X. Глухие кварталы и закоулки
Я столько прошел пешком во время своих путешествий, что, если бы я питал склонность к состязаниям, меня, наверно, разрекламировали бы во всех спортивных газетам, как какие-нибудь «Неутомимые башмаки», бросающие вызов всем представителям рода человеческого весом в сто пятьдесят четыре фунта. Последнее мое достижение состояло в том, что я поднялся в два часа ночи после тяжелого дня, часть которого провел на ногах, и отправился пешком за тридцать миль завтракать в деревню. Ночная дорога была так пустынна, что я заснул под монотонный звук своих шагов, отмерявших ровно четыре мили в час. Я без труда вышагивал милю за милей в тяжелой дремоте и все время видел сны.

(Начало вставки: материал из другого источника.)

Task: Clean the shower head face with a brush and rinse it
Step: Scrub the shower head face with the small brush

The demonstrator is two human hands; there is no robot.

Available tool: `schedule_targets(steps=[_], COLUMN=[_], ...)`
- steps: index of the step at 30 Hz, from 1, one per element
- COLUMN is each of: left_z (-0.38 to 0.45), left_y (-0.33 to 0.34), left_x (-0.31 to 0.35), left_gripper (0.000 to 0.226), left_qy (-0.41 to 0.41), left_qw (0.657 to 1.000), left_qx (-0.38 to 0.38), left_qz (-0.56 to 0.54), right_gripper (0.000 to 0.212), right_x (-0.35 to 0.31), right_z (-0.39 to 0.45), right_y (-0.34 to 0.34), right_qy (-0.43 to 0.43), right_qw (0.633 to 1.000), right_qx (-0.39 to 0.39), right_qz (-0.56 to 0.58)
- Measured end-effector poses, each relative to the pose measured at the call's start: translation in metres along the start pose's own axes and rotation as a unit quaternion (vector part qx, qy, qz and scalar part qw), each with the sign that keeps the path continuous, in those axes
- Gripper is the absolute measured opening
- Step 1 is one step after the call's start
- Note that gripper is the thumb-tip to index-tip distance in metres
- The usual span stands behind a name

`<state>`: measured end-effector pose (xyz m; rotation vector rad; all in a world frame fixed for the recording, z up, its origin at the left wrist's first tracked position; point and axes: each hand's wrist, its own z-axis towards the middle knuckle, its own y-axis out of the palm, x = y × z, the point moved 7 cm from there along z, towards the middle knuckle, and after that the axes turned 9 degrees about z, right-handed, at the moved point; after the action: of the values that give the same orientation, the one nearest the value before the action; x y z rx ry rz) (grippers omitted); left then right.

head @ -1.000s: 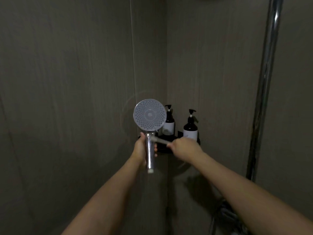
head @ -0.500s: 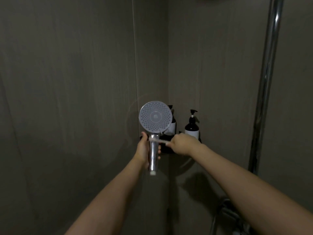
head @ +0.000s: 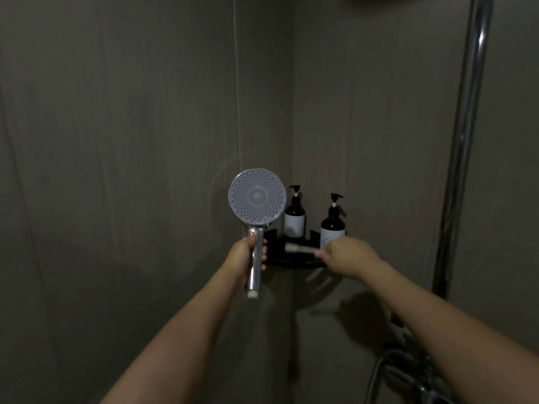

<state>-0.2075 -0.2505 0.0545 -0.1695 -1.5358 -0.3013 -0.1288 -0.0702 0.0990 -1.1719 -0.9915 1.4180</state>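
- Head view looks into a dim shower corner with grey-brown wall panels, both bare forearms reaching in from the bottom of the frame.
- Left hand (head: 244,256) is curled round the chrome handle of the shower head (head: 256,197), holding it upright just left of centre. The round face with its rings of little holes points back at the camera, and the handle's bottom end sticks out below the hand.
- Right hand (head: 347,256) sits right of centre and grips the brush (head: 299,248) (pale, blurry, so can't make out the bristles). It lies roughly level, its tip pointing left toward the handle but clearly apart from it, and well below the face.
- Behind the brush, a black corner shelf (head: 291,261) carries two dark pump bottles with light labels: left bottle (head: 295,217) is just beside the shower head's right edge, right bottle (head: 332,225) is right above the right hand.
- Chrome riser pipe (head: 466,141) runs down the right side of the frame.
- Lower right corner shows a hose and some tap fittings (head: 408,371), too dark to read properly.
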Motion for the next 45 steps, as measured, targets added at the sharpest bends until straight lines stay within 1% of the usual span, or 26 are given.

Я приходил в себя и озирался вокруг только тогда, когда начинал спотыкаться, как пьяный, или когда бросался на середину дороги, чтобы меня не сшиб несуществующий встречный всадник, примерещившийся мне совсем рядом. Серый рассвет пробивался сквозь осеннее небо, и я не мог отделаться от мысли, что мне предстоит одолеть облачные гряды и вершины, чтобы добраться до горного монастыря, где-то за солнцем, куда я иду завтракать. Эти сонные грезы казались мне настолько реальней таких реальных вещей, как деревни и стога сена, что, когда уже засияло солнце и я стряхнул с себя сон и мог оценить красоту пейзажа, я все еще ловил себя на том, что ищу деревянных указателей, обозначающих, какая тропа ведет к вершине, и удивляюсь, по-прежнему не видя снега. Любопытно, что в этом полузабытьи, охватившем меня во время моей пешей прогулки, я сочинил огромное количество стихов (я, разумеется, не сочиняю стихов наяву) и бегло говорил на иностранном языке, некогда хорошо мне знакомом, но теперь позабытом за отсутствием практики. В состоянии полусна со мной это бывает очень часто и я нередко сам говорю себе, что, значит, я не проснулся, если способен все это проделывать в два раза лучше, чем наяву. Эта моя способность не воображаемая, ибо, проснувшись, я часто припоминаю помногу строк стихов и многие отрывки моих речей.